I got notified this morning that Marisa passed away during her sleep, and today's noon is going to be her funeral which I won't assist. Unfortunately, Jaehyun, Hansol and Ellie agreed that for now, Taeyun doesn't need more difficulties in her life; I agree with them in all the ways, I mean, she has to do a lot of things and leave others aside.

Following the events, I decided to make maybe a dumb decision but the best one for the current situation; I told my father that I will return to Osaka for a period of time, then I'll talk with my label which now I'm in as a trainee, and come back to Seoul when the time has passed by. I don't know, it sounds kind of mad and maybe not well thought at all but I don't have any more ideas.


As I kept on thinking about the things I should do or that I shouldn't, my phone started to ring. I picked it up and answered Hansol's call.

-If you want me to meet you at night, I won't – I said while sitting on the edge of my bed.

-Not tonight, Yuta, you are lucky because of that – Hansol spoke.

-I want to talk about your decision – He admitted.

-I'm all ears, to be honest, I don't know what to do – I said while laying down my back against the mattress.

-Well, in two hours is the funeral and according to Jae, she isn't looking good at all – Hansol said.

-I mean, how could she?
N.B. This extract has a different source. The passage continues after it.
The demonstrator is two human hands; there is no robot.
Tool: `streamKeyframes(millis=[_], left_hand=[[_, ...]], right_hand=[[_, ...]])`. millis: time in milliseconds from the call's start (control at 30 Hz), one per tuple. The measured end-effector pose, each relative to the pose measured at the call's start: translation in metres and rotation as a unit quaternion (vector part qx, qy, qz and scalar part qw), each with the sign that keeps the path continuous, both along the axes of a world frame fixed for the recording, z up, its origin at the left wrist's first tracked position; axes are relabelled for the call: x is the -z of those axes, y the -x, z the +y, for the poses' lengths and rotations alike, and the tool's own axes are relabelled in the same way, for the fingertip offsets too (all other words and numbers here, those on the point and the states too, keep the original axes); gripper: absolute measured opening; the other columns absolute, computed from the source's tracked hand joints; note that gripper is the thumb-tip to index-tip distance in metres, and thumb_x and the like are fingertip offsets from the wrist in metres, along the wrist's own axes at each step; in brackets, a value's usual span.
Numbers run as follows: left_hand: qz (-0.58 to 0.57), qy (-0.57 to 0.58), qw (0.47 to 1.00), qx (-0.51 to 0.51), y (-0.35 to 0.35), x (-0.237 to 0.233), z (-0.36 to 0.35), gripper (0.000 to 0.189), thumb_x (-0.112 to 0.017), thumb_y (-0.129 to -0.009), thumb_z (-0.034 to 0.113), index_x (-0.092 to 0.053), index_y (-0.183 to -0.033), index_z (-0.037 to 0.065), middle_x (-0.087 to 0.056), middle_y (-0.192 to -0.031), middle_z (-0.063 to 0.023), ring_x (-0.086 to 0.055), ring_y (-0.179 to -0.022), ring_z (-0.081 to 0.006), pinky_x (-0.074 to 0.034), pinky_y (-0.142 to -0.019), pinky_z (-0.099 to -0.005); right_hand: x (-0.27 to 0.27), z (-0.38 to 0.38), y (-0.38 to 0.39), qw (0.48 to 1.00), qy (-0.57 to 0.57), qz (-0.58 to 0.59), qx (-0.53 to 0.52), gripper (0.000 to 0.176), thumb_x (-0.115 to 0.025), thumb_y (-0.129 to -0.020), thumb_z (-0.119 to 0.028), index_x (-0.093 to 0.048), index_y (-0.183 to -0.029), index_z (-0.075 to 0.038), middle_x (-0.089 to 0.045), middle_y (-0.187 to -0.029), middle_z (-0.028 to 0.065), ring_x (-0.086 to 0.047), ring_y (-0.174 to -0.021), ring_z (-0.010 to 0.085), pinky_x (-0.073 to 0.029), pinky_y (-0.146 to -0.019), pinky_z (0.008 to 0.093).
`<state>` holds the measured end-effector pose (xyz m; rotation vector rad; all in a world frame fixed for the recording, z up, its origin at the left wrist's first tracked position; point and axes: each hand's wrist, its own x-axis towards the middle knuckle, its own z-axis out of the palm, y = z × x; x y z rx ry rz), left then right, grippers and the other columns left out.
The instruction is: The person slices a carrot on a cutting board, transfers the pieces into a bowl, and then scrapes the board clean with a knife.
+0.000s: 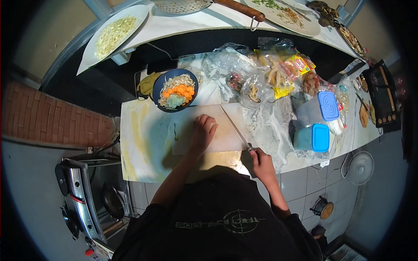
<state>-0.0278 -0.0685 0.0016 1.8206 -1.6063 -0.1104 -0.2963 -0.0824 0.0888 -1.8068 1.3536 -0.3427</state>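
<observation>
A white cutting board (183, 145) lies on the marble-patterned table. My left hand (203, 131) rests on its middle with the fingers curled down; what lies under the fingertips, if anything, is hidden. My right hand (262, 162) is closed around the handle of a long kitchen knife (233, 123) at the board's right side. The blade points away from me, its tip near the board's far edge. A small dark green scrap (176, 132) lies left of my left hand. Beyond the board, a dark blue plate (157, 96) holds bean sprouts, orange carrot slices and something pale green.
Right of the board stand two blue-lidded containers (320, 138). Plastic bags of ingredients (276, 74) crowd the table's back. On the raised shelf are a plate of chopped pale vegetable (141, 15), a wooden-handled strainer (183, 5) and another plate (311, 28). A stove (82, 191) stands lower left.
</observation>
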Motion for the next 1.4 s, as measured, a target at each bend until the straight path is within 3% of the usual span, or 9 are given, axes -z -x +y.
streamKeyframes(millis=[233, 433, 567, 667, 900, 1000, 1167, 1267, 1400], left_hand=[[0.067, 0.049, 0.996, 0.046, -0.025, -0.008, -0.019, 0.015, -0.074, -0.08, 0.005, -0.062, -0.089, 0.004, -0.057, -0.094, -0.0113, -0.057, -0.094, -0.0326, -0.047, -0.084, -0.043], [0.046, 0.017, 0.996, 0.076, -0.03, -0.022, -0.015, 0.007, -0.067, -0.086, 0.006, -0.062, -0.09, 0.004, -0.059, -0.094, -0.0108, -0.058, -0.093, -0.0332, -0.048, -0.082, -0.0419], [0.077, 0.04, 0.996, 0.036, -0.055, -0.056, 0.002, 0.004, -0.065, -0.089, 0.006, -0.063, -0.091, 0.003, -0.062, -0.091, -0.0125, -0.06, -0.091, -0.0351, -0.049, -0.082, -0.0423], [0.109, 0.041, 0.993, -0.015, -0.101, -0.057, 0.016, 0.005, -0.062, -0.091, 0.007, -0.062, -0.092, 0.002, -0.064, -0.092, -0.0138, -0.06, -0.09, -0.0353, -0.048, -0.081, -0.0439], [0.099, 0.033, 0.995, 0.001, -0.177, -0.053, 0.042, 0.009, -0.063, -0.092, 0.009, -0.066, -0.099, 0.003, -0.065, -0.094, -0.0123, -0.06, -0.092, -0.0344, -0.049, -0.084, -0.0422], [0.022, 0.043, 0.999, 0.018, -0.183, -0.058, 0.046, 0.009, -0.066, -0.09, 0.009, -0.066, -0.099, 0.005, -0.064, -0.099, -0.0099, -0.059, -0.097, -0.0326, -0.049, -0.086, -0.0407], [0.026, 0.076, 0.997, 0.003, -0.198, -0.055, 0.035, 0.011, -0.07, -0.088, 0.009, -0.066, -0.098, 0.006, -0.063, -0.098, -0.009, -0.059, -0.095, -0.0307, -0.048, -0.088, -0.04], [0.085, 0.051, 0.995, -0.007, -0.209, -0.062, 0.035, 0.011, -0.07, -0.088, 0.011, -0.065, -0.094, 0.003, -0.064, -0.096, -0.0106, -0.062, -0.09, -0.0291, -0.049, -0.084, -0.0381], [0.104, -0.049, 0.993, -0.038, -0.206, -0.05, 0.061, 0.006, -0.066, -0.089, 0.004, -0.064, -0.095, 0.003, -0.063, -0.094, -0.0114, -0.062, -0.09, -0.0314, -0.05, -0.084, -0.0395]], right_hand=[[-0.009, 0.023, -0.007, 0.998, -0.021, -0.008, 0.053, 0.028, -0.054, -0.102, -0.024, -0.063, -0.096, 0.003, -0.059, -0.065, 0.0249, -0.061, -0.062, 0.0432, -0.045, -0.058, 0.0454], [-0.003, 0.041, -0.018, 0.997, -0.019, -0.026, 0.076, 0.031, -0.053, -0.103, -0.026, -0.063, -0.096, 0.003, -0.058, -0.063, 0.0213, -0.055, -0.054, 0.0331, -0.043, -0.056, 0.0415], [-0.003, 0.05, -0.03, 0.994, -0.045, -0.032, 0.095, 0.032, -0.052, -0.104, -0.026, -0.063, -0.095, 0.003, -0.057, -0.063, 0.0203, -0.055, -0.054, 0.0331, -0.043, -0.056, 0.041], [0.002, 0.053, -0.041, 0.994, -0.04, -0.038, 0.095, 0.032, -0.052, -0.104, -0.026, -0.062, -0.095, 0.003, -0.055, -0.061, 0.0185, -0.053, -0.052, 0.0289, -0.041, -0.055, 0.0395], [0.019, 0.056, -0.059, 0.99, -0.029, -0.08, 0.111, 0.033, -0.052, -0.104, -0.027, -0.062, -0.091, 0.002, -0.05, -0.057, 0.0071, -0.043, -0.053, 0.0106, -0.035, -0.049, 0.0334], [0.029, 0.055, -0.065, 0.988, -0.042, -0.092, 0.115, 0.033, -0.052, -0.104, -0.027, -0.062, -0.091, 0.002, -0.051, -0.057, 0.0072, -0.046, -0.053, 0.0109, -0.037, -0.049, 0.033], [0.025, 0.055, -0.086, 0.99, -0.054, -0.086, 0.101, 0.034, -0.052, -0.104, -0.028, -0.061, -0.091, 0.001, -0.051, -0.058, 0.0076, -0.048, -0.053, 0.0124, -0.039, -0.051, 0.0319], [0.02, 0.054, -0.093, 0.988, -0.071, -0.103, 0.09, 0.032, -0.05, -0.106, -0.026, -0.058, -0.088, -0.001, -0.046, -0.06, -0.0024, -0.041, -0.055, 0.005, -0.034, -0.049, 0.0256], [0.021, 0.055, -0.09, 0.98, -0.101, -0.113, 0.127, 0.035, -0.049, -0.107, -0.03, -0.058, -0.087, -0.003, -0.046, -0.063, -0.0043, -0.041, -0.056, 0.0042, -0.032, -0.05, 0.0246]])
Either way, I don't think is good if you go now – He told.

-I know she's having a hard time; I am having one too – I admitted.

-Her mother was like my mother throughout all these years – I sighed.

-Both of you need each other, nobody else that you two can understand how is to lose a mother, and someone so close – Hansol spoke.

-Listen, I know you are tired of waiting and handle her attitude but, can't you wait a little longer? – Hansol asked.

-I-I don't know, I mean, I'm lost too – I stuttered before taking a deep breath.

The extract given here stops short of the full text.